I miss her, and all the nice people in there.
take good care of your health, Kak. :)
hope to see you soon. :')



And lastly, Im gonna miss her too.
knew her since my beta or gamma year. we were in the same assignment group.
there were just 2 girls in that group. yea, me and she.
and she's the one that tell me about Oriental.
we both went in to that company and training in the same dept.
she's like another big sister to me.
my life in oriental would sux without her. Seriously!
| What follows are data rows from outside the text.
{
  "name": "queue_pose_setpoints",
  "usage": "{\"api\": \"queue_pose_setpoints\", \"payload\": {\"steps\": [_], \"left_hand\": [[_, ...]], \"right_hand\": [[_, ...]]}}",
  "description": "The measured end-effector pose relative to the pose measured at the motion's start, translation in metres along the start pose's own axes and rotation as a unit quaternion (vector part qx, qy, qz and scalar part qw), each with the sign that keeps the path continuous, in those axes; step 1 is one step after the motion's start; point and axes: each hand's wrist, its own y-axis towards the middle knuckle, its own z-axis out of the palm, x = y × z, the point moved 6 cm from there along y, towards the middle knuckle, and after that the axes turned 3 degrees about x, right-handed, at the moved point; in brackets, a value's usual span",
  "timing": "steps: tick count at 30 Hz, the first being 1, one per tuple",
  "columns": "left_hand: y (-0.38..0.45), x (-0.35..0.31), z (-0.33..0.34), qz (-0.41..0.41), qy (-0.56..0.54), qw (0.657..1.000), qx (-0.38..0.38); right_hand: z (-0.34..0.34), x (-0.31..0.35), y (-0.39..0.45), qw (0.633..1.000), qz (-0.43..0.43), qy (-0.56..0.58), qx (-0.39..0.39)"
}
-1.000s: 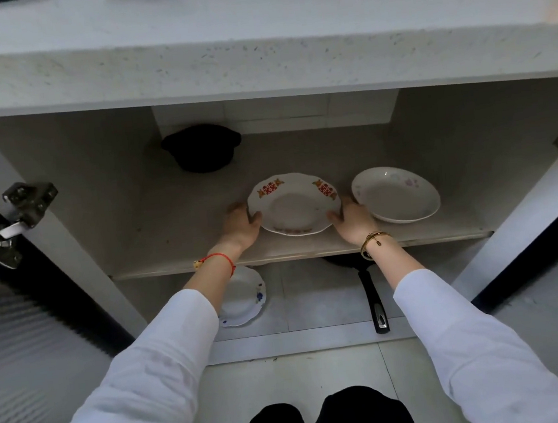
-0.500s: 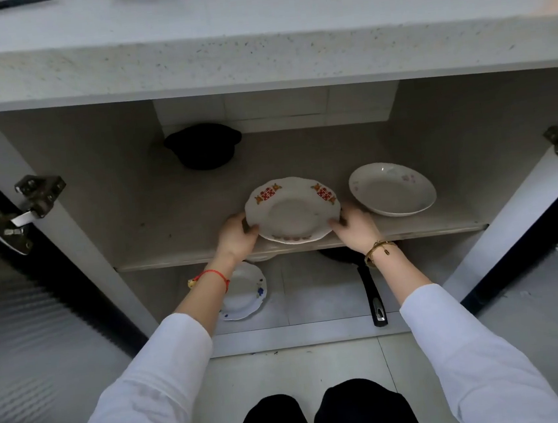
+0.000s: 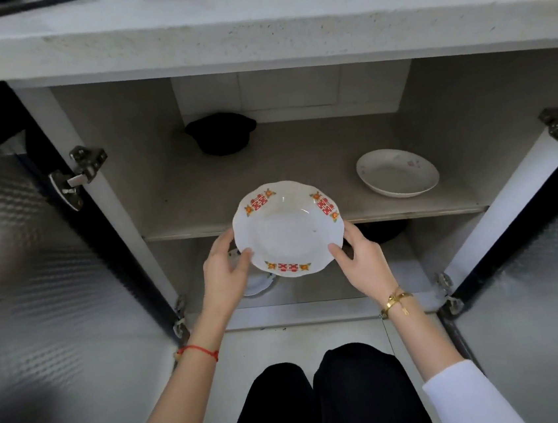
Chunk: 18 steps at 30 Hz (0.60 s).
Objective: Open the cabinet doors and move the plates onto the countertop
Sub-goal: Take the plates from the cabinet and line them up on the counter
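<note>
A white plate with red and orange marks on its rim (image 3: 286, 227) is held in the air in front of the cabinet shelf (image 3: 408, 209). My left hand (image 3: 227, 275) grips its left edge and my right hand (image 3: 362, 263) grips its right edge. A second plain white plate (image 3: 397, 173) rests on the right of the shelf. A third white plate (image 3: 257, 284) lies on the cabinet floor, mostly hidden behind my left hand. The pale stone countertop (image 3: 250, 18) runs across the top of the view. Both cabinet doors (image 3: 36, 271) stand open.
A black pot (image 3: 221, 134) sits at the back left of the shelf. A dark pan (image 3: 383, 231) lies under the shelf on the right. The right door (image 3: 552, 268) flanks my right arm. Metal hinges (image 3: 84, 169) jut from the frame. My knees are below.
The patterned plate has been lifted off the shelf and drawn out toward me, held in both hands. The view has moved back from the cabinet.
</note>
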Motion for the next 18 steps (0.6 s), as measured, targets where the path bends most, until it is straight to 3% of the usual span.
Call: {"api": "queue_pose_setpoints", "payload": {"steps": [18], "left_hand": [[-0.088, 0.005, -0.077, -0.007, -0.034, 0.994, -0.099]], "right_hand": [[0.024, 0.069, -0.054, 0.993, -0.085, 0.076, 0.038]]}}
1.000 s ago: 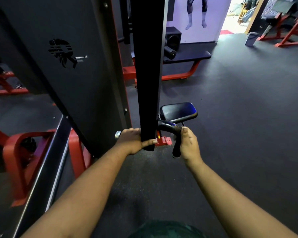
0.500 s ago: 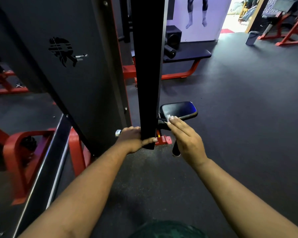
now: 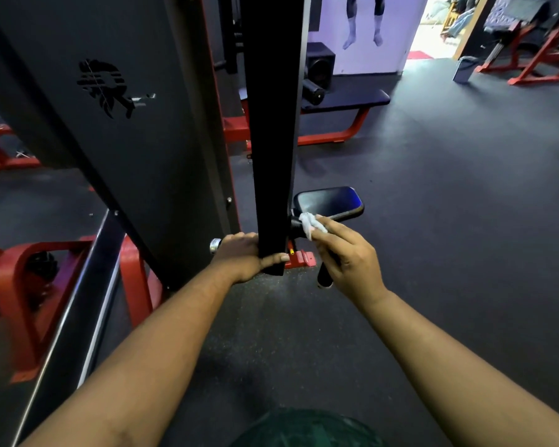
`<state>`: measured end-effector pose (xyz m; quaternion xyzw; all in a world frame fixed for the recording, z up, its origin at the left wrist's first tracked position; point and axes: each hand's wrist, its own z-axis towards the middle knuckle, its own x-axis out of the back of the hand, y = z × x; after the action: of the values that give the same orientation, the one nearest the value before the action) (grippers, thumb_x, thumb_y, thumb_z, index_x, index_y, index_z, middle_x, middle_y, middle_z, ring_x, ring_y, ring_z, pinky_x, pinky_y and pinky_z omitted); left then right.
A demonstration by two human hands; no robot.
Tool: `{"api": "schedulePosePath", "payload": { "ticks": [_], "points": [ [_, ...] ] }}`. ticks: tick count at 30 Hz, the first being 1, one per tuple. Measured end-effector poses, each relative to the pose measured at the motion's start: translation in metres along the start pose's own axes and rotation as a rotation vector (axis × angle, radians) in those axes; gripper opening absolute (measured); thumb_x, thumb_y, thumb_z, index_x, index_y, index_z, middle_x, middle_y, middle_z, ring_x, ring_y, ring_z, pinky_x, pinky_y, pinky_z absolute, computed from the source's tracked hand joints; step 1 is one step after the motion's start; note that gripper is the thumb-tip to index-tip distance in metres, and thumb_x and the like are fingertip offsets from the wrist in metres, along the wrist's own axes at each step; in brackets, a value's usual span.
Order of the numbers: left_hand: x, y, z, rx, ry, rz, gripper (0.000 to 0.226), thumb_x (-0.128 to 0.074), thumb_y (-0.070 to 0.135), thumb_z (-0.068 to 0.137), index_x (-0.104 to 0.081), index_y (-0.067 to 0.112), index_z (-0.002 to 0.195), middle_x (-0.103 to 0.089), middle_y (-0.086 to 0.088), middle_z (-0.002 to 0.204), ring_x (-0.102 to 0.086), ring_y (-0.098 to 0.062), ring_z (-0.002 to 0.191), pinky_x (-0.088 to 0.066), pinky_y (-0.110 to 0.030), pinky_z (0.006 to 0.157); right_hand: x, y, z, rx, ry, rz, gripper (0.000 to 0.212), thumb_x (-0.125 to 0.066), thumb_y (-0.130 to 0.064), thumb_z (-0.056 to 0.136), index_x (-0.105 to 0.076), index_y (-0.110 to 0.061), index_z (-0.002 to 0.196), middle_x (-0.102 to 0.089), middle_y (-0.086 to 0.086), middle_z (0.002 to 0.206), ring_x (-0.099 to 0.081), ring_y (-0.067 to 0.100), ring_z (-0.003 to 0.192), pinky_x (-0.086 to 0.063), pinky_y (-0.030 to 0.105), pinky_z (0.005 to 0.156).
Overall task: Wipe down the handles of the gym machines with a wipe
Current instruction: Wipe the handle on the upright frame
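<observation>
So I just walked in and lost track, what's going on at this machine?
A person is wiping a gym machine's handles. The right hand presses a crumpled white wipe against the upper end of the black handle, just under the small seat pad. The left hand grips the opposite handle, thumb across the black upright post, steadying it.

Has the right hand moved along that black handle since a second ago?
Yes. The right hand has slid up from the handle's lower end toward the black upright post, pressing the white wipe near the bend.
</observation>
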<state>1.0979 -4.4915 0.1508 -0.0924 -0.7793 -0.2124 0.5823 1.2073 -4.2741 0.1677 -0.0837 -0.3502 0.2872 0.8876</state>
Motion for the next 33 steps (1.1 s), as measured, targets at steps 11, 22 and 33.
{"api": "schedulePosePath", "payload": {
  "ticks": [11,22,33],
  "points": [
    [0.001,-0.002,0.000,-0.039,0.045,0.018,0.088,-0.037,0.089,0.082,-0.056,0.026,0.141,-0.065,-0.003,0.130,-0.058,-0.026,0.121,-0.044,-0.038,0.098,-0.019,-0.008,0.013,0.003,-0.127,-0.166,0.039,-0.054,-0.004,0.099,-0.061,-0.008,0.138,-0.062,0.010,0.136,-0.059,0.029,0.125,-0.050,0.046,0.101],
    [0.001,0.001,-0.001,-0.034,0.036,0.048,0.095,-0.029,0.091,0.080,-0.055,0.024,0.142,-0.063,-0.005,0.131,-0.056,-0.026,0.120,-0.042,-0.038,0.098,-0.027,-0.022,0.038,-0.048,-0.173,-0.244,0.032,-0.051,-0.019,0.101,-0.064,-0.005,0.128,-0.067,0.015,0.118,-0.064,0.036,0.106,-0.051,0.047,0.095],
    [0.001,0.002,0.000,-0.034,0.030,0.063,0.103,-0.022,0.095,0.075,-0.053,0.026,0.143,-0.062,-0.004,0.137,-0.054,-0.027,0.126,-0.041,-0.039,0.101,-0.010,0.006,0.019,-0.003,-0.099,-0.093,0.034,-0.055,-0.007,0.102,-0.062,-0.006,0.136,-0.066,0.009,0.133,-0.059,0.022,0.125,-0.051,0.044,0.101]
  ]
}}
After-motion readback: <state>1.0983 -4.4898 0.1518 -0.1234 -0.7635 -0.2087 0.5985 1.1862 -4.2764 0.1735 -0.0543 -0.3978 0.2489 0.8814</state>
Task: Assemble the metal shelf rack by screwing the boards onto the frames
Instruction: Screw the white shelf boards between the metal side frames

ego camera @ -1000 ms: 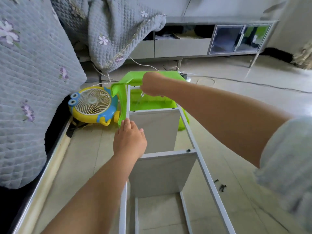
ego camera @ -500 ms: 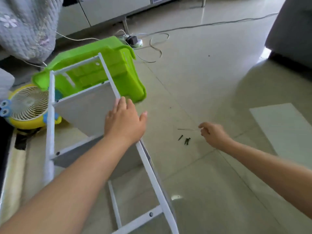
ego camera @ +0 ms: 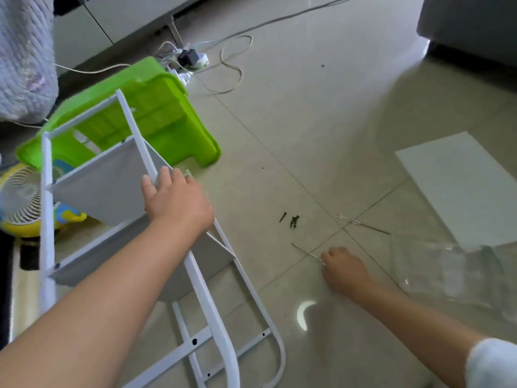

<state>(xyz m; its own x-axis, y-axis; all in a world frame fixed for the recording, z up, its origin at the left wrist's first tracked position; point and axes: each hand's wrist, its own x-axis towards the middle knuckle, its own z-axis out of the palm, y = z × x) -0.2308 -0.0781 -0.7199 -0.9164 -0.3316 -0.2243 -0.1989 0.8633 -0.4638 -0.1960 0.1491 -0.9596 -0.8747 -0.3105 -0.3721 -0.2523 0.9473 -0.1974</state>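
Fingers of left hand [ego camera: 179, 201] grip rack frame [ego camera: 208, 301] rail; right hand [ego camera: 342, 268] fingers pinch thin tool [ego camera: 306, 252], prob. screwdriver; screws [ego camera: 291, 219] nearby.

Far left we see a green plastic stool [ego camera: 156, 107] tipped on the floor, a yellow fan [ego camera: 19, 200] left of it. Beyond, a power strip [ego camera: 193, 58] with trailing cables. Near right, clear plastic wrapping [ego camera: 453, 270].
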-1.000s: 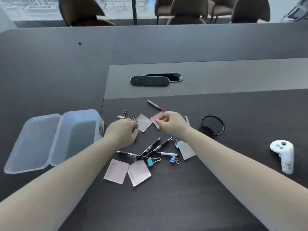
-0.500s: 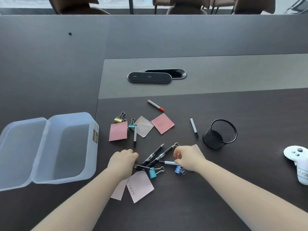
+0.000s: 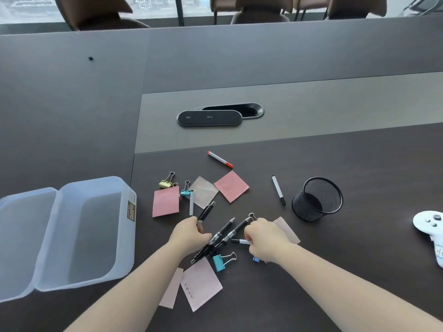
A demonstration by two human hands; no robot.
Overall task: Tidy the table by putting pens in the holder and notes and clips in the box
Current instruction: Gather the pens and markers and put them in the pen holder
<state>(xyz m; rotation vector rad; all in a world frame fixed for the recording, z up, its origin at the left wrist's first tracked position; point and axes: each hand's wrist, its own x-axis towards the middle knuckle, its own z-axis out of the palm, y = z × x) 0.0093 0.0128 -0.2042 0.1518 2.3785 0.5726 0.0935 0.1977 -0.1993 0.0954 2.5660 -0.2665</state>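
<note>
Both hands are down on the dark bench point(image 3: 335, 271), in the middle of the clutter. The left hand point(image 3: 189, 233) has its fingers curled round a black pen point(image 3: 205, 212), gripping it near the lower end w/ the tip angled up and away. The right hand point(image 3: 265, 238) is closed in a loose fist, fingers pinching a white marker point(image 3: 239, 241) that pokes out to the left.

Between the hands lie two more black pens point(image 3: 225, 232), side by side, angled toward the mesh holder point(image 3: 317, 198). That holder stands upright on the right, nothing visible inside. Just left of it a white marker w/ black cap point(image 3: 278, 190) lies flat; a red-capped marker point(image 3: 219, 159) is further back.

Notes are scattered: a pink note point(image 3: 166, 201) and a deeper pink one point(image 3: 231, 186), w/ a pale note point(image 3: 203, 192) between them; a pale pink note w/ writing point(image 3: 201, 285) by the left forearm; another pale one point(image 3: 286, 230) partly under the right hand. Clips: yellow clip point(image 3: 166, 181), small teal clip point(image 3: 185, 190), bigger teal clip point(image 3: 221, 260) near the wrists, and a blue one point(image 3: 256, 259) mostly hidden under the right hand.

The clear plastic box point(image 3: 96, 233) sits far left, lid point(image 3: 21, 240) hinged open, looks empty. A white controller point(image 3: 431, 231) is at the right edge.
</note>
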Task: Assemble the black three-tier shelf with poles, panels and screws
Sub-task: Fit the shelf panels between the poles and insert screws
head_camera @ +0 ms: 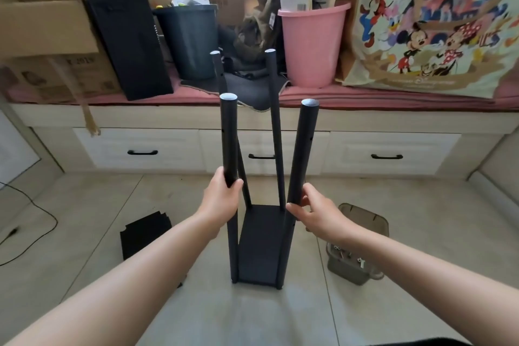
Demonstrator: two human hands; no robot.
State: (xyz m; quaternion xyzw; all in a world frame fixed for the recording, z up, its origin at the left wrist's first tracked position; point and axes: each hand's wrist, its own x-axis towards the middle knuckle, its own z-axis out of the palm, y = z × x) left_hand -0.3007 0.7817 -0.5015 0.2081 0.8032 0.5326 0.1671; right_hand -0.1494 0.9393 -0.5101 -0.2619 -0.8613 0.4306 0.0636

XD
most of the time we work together, gossip together and laugh together.
sometimes, we understand each other without telling what exactly is in our mind!
and you know what, Im one of those people who are so afraid of losing a good friend.
Im not sure why, but girls especially, we get close to a friend easily, and lose a friend easily too.
once upon a time, we can be so good with a friend. we can talk anything.
but once we're not meeting each other for a certain period of time,
the next time we meet our old friend back, we can hardly think a topic to talk to that friend.
all we could do is just giving each other a smile.
isn't that pathetic?


I do not want that. and in fact I hate that.
I do not want my friend to be a stranger to me next time.
so babe, Im gonna remember how we been thru for that past 4-months. =)



gonna miss you lots babe. :'))



23rd May to 24th September 2011.

I am officially fulfill my task to be a trainee. :)
Thankyou MMU, Thankyou Oriental and
Thanks to those who lifted me up when I needed your help. Thanks!